Rift Valley MPs fail to make a mark in Parliament
By MICHAEL WESONGA | October 6th 2013
By MICHAEL WESONGA
ELDORET, KENYA: More than six months after they were elected most Rift Valley legislatures are yet to break forth to demonstrate vibrancy on national matters as opposed to their adversarial predecessors.
The politically rich region with a history of producing very articulate and prolific leaders seems to have taken an abrupt vow of silence in the 11th Parliament. The leaders social political demeanor represents a shadowy reflection of the region’s former glorious past when it received ‘real’ representation from the likes of Deputy President William Ruto, Kericho Senator Charles Keter and President Uhuru Kenyatta’s political advisor Joshua Kutuny.
However, Elgeyo Marakwet Senator Kipchumba Murkomen argues that majority of the legislators are in government and, therefore, cannot engage in incessant wrangling as had been in the past.
“They are left with no option than to support government given that we now have a structured leadership that can be approached in secret to address pertinent concerns without necessarily making a public spectacle,” explains the Senator.

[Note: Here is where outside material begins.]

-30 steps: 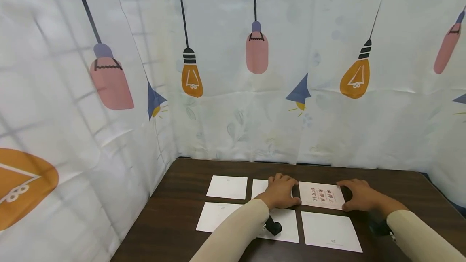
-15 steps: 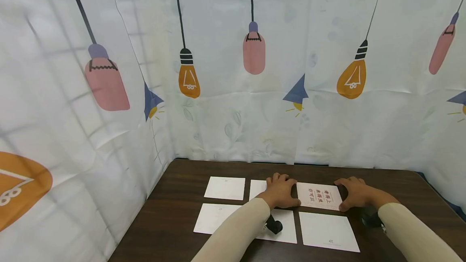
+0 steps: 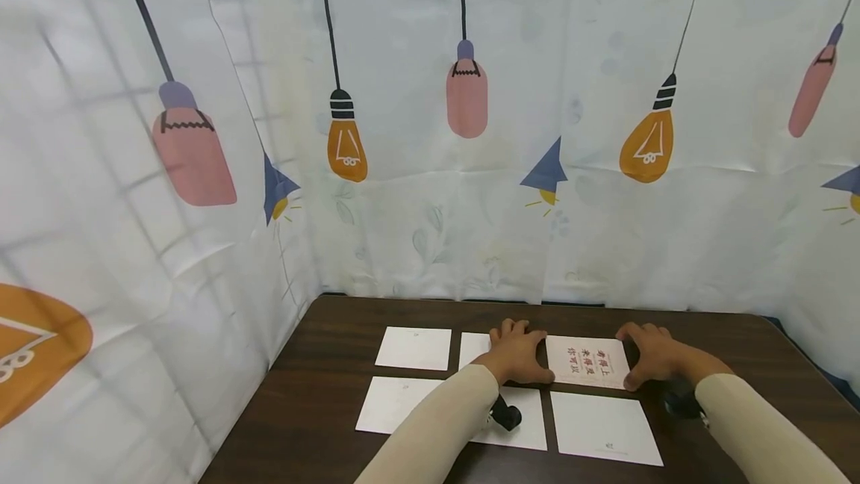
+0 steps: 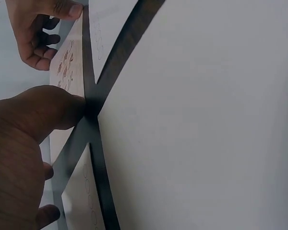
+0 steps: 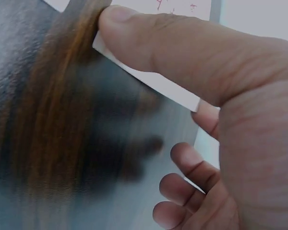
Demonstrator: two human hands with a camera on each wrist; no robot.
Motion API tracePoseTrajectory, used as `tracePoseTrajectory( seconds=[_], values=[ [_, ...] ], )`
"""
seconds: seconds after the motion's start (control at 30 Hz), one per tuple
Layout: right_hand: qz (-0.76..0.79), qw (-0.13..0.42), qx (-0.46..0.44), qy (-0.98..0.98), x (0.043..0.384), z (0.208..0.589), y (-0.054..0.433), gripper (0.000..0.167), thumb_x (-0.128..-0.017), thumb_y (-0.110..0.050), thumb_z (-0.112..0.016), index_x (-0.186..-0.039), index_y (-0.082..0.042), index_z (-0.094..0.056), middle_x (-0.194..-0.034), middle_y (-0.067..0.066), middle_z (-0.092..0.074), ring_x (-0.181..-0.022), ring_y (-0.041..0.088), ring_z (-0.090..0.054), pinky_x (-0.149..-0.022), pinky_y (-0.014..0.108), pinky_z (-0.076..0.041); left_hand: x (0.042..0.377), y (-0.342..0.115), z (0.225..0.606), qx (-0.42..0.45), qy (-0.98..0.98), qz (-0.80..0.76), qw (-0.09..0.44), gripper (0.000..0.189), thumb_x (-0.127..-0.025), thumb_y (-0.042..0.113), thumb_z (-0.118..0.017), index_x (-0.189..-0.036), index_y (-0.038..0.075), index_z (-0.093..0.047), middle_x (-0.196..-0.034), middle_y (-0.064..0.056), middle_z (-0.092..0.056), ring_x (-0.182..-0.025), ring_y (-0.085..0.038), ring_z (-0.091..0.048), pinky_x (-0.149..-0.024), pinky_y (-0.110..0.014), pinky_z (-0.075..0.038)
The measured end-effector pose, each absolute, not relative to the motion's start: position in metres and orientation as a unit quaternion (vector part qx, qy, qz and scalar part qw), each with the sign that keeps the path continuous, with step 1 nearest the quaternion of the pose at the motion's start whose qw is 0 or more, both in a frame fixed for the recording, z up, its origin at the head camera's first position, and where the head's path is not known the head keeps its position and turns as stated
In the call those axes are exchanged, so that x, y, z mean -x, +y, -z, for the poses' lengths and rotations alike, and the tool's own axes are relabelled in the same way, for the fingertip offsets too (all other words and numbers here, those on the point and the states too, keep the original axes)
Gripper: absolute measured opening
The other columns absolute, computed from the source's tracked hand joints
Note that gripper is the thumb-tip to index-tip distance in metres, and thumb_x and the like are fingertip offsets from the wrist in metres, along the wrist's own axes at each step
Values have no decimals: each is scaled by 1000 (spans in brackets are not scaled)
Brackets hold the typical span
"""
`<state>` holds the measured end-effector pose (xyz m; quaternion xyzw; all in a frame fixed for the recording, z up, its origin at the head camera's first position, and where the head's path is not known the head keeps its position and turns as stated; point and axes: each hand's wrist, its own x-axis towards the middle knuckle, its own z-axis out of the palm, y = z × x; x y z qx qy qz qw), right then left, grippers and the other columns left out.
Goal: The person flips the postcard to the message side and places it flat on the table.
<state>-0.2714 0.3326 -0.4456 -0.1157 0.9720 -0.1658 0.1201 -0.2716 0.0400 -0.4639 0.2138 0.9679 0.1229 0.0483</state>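
Note:
A white card with red printed characters lies in the back row on the dark table, between my two hands. My left hand holds its left edge, the thumb at the near corner. At the opposite edge, my right hand grips the card by its corners. In the right wrist view the thumb lies on one corner of the card and a finger touches the other; the remaining fingers curl beneath, off the card. A blank-looking card is partly hidden behind my left hand.
More white cards lie in two rows: one at back left, one at front left, one under my left forearm and one at front right. Dark wood table surrounds them. A patterned curtain hangs behind.
The view has shifted slightly to the right. Both hands stay at the edges of the red-printed card, which keeps its place among the other cards.

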Motion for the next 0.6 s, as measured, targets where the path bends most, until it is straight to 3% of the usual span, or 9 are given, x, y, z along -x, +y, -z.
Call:
tracePoseTrajectory(
  seconds=[0.4,0.6],
  values=[
    [214,90,140,962,268,454,337,90,-64,-28,-97,-131,1,-45,-124,28,-58,-115,52,-49,-92,68,-41,270,38,465,-216,964,-155,28,78,-78,54,-83,-147,36,-52,-152,2,-44,-138,-22,-33,-100,-43,-30],
    [236,67,138,959,264,462,342,95,-65,-28,-97,-133,0,-38,-114,19,-60,-102,38,-56,-84,60,-49,270,38,469,-231,959,-162,-3,80,-77,52,-86,-145,33,-50,-141,8,-53,-130,-17,-39,-94,-40,-30]
  ],
)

But the explanation notwithstanding, it is evident that former leaders from the region still made a hallmark in national politics besides serving in the ruling government.
Some observers believe the new crop of politicians, mostly first timers, are still learning the ropes in their new found life in public domain.
Former Kacheliba MP Samuel Poghisio, says they can do well if they consult experienced peers, but also notes that it is too soon to judge their performance. “The tyranny of number makes many good people to be quiet, I know most of them that have good qualities but are unable to bring out their best in debates,” he states.
The former Information minister says the MPs do not enjoy the same privileges they did when Parliament used to have question time and issuance of statements that thrust them in the limelight.
“There currently exist no direct answers from ministers as most issues are sorted out quietly and thus weakening debates lest you are considered deviant. There is a lot of protectionism in the new parliamentary structure that is short of opportunities.
“They are still experimenting on how to make their decisions on whether to keep on their support or deviate from the norm and should be given at least the end of the year,” he says.
Mr Poghisio however believes the MPs can discover other avenues to make their presence felt to distinguish themselves.
Former East Africa Community minister Musa Sirma says MPs in government tend to be loyalists. “Ruto is a Jubilee luminary and therefore the MPs are careful not to rub him wrong so as to acquire favours,” he says.